69 フヒヒヒー
イリカは、しゃがんでもなお、シュレナの胸の辺りほどの高さがあった。横幅もある。
まるで、紺色の岩が眼前に置かれたかのような眺め。紺は、イリカの首から下をすっぽりと覆うケープの色である。
「いきなり飛び付いちゃっていいの?」
「うん、大丈夫だよ」
シュレナの問いかけに、イリカは振り向かずに答える。後頭部の長い黒髪が、街灯に反射してつややかに光っている。ロタによると、アクリル製のかつららしいが。
勢いを付けて、前方へジャンプするシュレナ。両腕をイリカの肩へと左右から絡め、胸から脚までをイリカの背に密着させる。
(おおっ、ぴったりじゃん!)
イリカの上半身は、いい具合に前へ傾斜が出来ており、しがみつかなくても落ちることはなかった。

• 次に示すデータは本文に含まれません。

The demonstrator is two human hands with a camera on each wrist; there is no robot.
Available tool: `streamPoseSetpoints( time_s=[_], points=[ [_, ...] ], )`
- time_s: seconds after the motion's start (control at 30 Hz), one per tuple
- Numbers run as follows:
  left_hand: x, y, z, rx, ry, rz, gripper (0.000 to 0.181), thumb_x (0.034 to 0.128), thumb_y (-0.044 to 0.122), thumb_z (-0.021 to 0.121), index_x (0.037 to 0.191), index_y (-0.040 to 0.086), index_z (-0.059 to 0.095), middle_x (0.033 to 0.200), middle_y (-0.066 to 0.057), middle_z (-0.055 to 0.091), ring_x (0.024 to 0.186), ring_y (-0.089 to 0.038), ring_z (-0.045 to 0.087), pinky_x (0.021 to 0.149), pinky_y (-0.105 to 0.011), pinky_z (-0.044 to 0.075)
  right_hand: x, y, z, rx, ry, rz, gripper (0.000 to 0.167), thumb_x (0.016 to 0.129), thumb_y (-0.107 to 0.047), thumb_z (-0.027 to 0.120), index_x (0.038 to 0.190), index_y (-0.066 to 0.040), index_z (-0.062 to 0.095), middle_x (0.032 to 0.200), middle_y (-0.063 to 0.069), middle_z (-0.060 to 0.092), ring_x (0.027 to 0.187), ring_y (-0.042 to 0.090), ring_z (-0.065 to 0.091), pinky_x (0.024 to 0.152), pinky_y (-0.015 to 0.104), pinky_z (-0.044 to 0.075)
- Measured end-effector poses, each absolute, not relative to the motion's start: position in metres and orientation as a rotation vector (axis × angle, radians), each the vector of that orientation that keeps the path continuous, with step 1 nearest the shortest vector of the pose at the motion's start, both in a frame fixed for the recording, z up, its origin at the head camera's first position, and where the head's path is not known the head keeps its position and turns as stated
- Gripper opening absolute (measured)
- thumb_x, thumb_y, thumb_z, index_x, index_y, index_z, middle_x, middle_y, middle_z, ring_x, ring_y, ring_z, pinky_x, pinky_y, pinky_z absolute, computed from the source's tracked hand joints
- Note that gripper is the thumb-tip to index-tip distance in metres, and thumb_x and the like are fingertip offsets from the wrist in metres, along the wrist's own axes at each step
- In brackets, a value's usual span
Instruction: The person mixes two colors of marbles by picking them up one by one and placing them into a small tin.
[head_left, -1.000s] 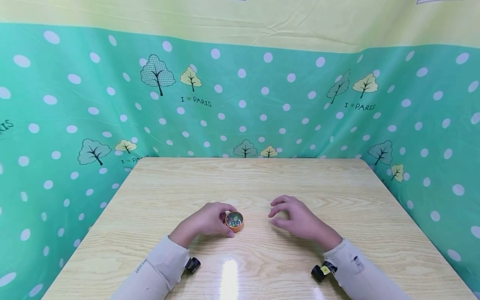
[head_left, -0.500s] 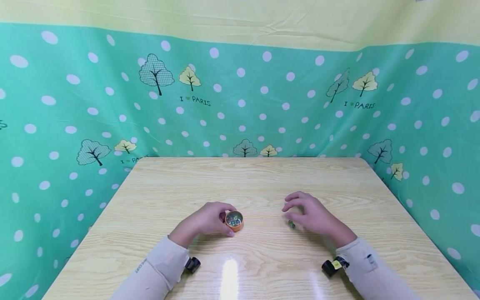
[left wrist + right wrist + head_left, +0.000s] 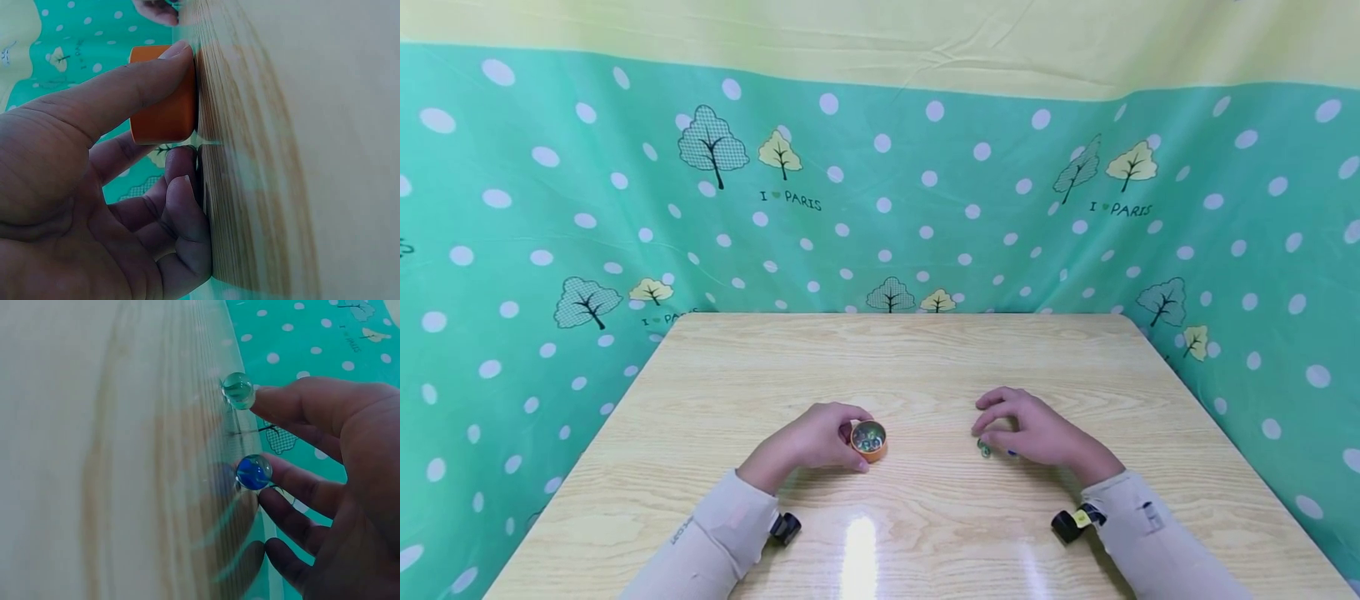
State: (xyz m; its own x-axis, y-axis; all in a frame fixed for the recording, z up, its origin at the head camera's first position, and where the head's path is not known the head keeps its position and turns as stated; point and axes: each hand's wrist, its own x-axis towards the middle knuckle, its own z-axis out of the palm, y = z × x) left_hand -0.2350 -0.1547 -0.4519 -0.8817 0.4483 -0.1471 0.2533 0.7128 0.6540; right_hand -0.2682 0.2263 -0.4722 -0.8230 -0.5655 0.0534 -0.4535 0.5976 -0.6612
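Observation:
In the head view my left hand [image 3: 823, 437] holds a small round orange cup [image 3: 876, 457] on the table, gripping its side. Several glassy marbles lie inside it. The left wrist view shows the thumb along the wall of the orange cup [image 3: 164, 122]. Over on the right, my right hand [image 3: 1026, 427] hovers low with loosely bent fingers. A green marble [image 3: 984, 448] and a blue marble [image 3: 1012, 453] rest on the table beneath it. Seen from the right wrist, the green marble [image 3: 238, 390] sits at a digit's tip, and the blue marble [image 3: 254, 472] lies close to other fingers; contact is unclear.
Both hands work over a pale wood-grain table [image 3: 895, 358]. A green dotted curtain [image 3: 880, 208] with printed trees hangs behind and along both sides. Small black cameras are strapped at the left wrist [image 3: 786, 529] and right wrist [image 3: 1066, 527].
My right hand has moved right, away from the cup. A green marble, then a blue one, have come into sight on the table beneath it. The left hand and cup have stayed put.

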Motion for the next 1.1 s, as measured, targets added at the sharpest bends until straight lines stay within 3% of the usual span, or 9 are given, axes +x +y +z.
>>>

イリカの太い腕も、ひじの曲がり目でシュレナの膝裏をソフトに挟む。しっかり固定された。
「乗れた?」
振り向かないイリカが尋ねてくる。シュレナは、
「はい。超安定してんだけど」
「よかった。じゃあ、立ちます」
と、イリカは前かがみのまま、ゆっくり立ち上がる。
イリカの膝から、ギギーッと再びモーター音がする。今のシュレナには、真下から聞こえてきた。
視界が上がっていき、そばに立っているロタと同じくらいで止まる。
「高っ!」
つぶやくシュレナ。
今の頭の位置は、自分の身長より高い。
「平気そう?」
と、ロタが目を合わせてくる。
おぶわれたシュレナがうなずくと、
「じゃあ、行こうか」
「行こう」
ロタとイリカが声をかけ合う。
イリカは、アスファルトをズシッ、ズシッと踏み締めて、ゆっくり歩行。振動がシュレナの腹へ伝わるが、不快ではない。
また、ケープの布越しに、独特な温もりも感じた。もちろん、人の体温とは違う。家電製品の余熱に似ている。だが、ホッとさせられた。
「イリちゃん、あったかーい」
と、シュレナ。あごを、イリカの左肩に載せている。
イリカは、キュッと首を左へ向け、
「熱くならないように、こまめに排熱してるからね」
緑色の左目と視線が合う。
「ロタさんをおぶったことは?」
「内緒」
左目を細めてニヤリとするイリカ。
「ないだろ。何が内緒だ」
横を歩くロタが、会話へ割って入る。シュレナの自転車を押しながら、苦笑いでこちらを見上げている。
「フヒヒヒー」
イリカのおどけた笑い声。
ロタは続けて、
「まだ私はないけれど、以前、別のある人が、実験でイリカにおぶわれたことがあるんだよ」
なぜか、突然ひらめいて、
「もしかして、イリちゃんの浴衣を作った人?」
「へえっ、よく分かったな。そうだよ」
ロタは感心したように笑った。
(なんか、みんなすごいなあ。イリちゃんを造った人たちも、イリちゃん自身も、イリちゃんときずなを深めてるロタさんも……)
ただ、シュレナは圧倒されていた。